From the listing below, output only the lines starting at the line that has "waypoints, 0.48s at" and ending at the line that has "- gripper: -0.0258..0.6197", exactly as they appear, ends included.

[Supplied information]:
==*==

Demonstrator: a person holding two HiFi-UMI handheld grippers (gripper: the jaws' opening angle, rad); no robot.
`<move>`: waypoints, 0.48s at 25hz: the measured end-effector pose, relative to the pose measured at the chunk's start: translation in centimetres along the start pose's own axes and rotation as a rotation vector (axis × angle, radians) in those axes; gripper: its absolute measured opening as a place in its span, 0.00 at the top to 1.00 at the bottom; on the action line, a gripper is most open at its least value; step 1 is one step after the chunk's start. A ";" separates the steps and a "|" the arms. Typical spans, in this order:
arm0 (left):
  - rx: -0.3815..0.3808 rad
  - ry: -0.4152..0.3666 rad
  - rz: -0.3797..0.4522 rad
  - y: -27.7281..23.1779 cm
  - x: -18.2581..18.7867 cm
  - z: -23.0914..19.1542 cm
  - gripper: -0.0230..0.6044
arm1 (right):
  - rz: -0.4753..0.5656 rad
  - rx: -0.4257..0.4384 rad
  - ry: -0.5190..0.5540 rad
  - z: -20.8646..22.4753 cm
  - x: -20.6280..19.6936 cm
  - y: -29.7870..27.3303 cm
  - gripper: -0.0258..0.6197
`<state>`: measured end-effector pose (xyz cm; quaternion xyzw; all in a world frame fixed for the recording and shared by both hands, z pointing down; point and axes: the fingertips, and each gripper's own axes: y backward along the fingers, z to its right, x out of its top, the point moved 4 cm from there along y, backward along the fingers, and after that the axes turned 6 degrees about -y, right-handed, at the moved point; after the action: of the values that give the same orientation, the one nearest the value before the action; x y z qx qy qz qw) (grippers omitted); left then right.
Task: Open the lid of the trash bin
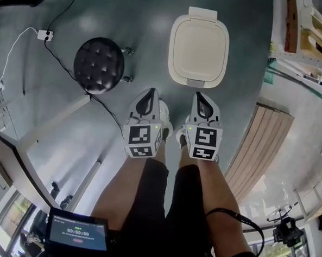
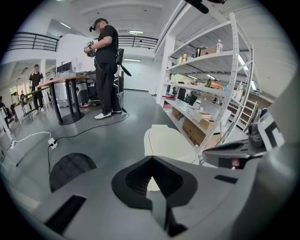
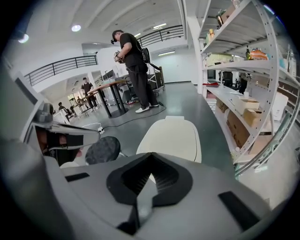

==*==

[Response to the exercise]:
`<move>`: waypoints, 0.48s at 25hz: the measured end-effector pose, relative to the pose measured at the chunk's start: translation in centimetres along the start pose's own axes and rotation as a rotation vector (axis × angle, radians) in those axes; gripper: its absolute measured opening as a place in its span, 0.00 at the top to 1.00 at the bottom; on the action line, a gripper is most open at its least value; step 1 is one step after the chunk's start. A ";" separates the steps and a "|" the arms. Typical spans, in this order:
arm0 (left):
  - rx: -0.3815..0.3808 rad
  - ry: -0.4152..0.3666 rad
  - rz: -0.3797..0.4522 rad
  - y: -27.7281..23.1779 cm
  - x: -18.2581..18.7867 cm
  - z: -23.0914..19.1542 cm
  - gripper: -0.0230..0.6044
arm1 (right):
  - rz: -0.4753..0.5656 rad
  - rx: -0.4257..0.4384 rad
  - ry: -0.5190..0.5540 rad
  - z: -20.8646..22.4753 cm
  - x: -20.6280..19.6936 cm
  - y: -29.7870..27.3303 cm
  - gripper: -0.0258..0.6197

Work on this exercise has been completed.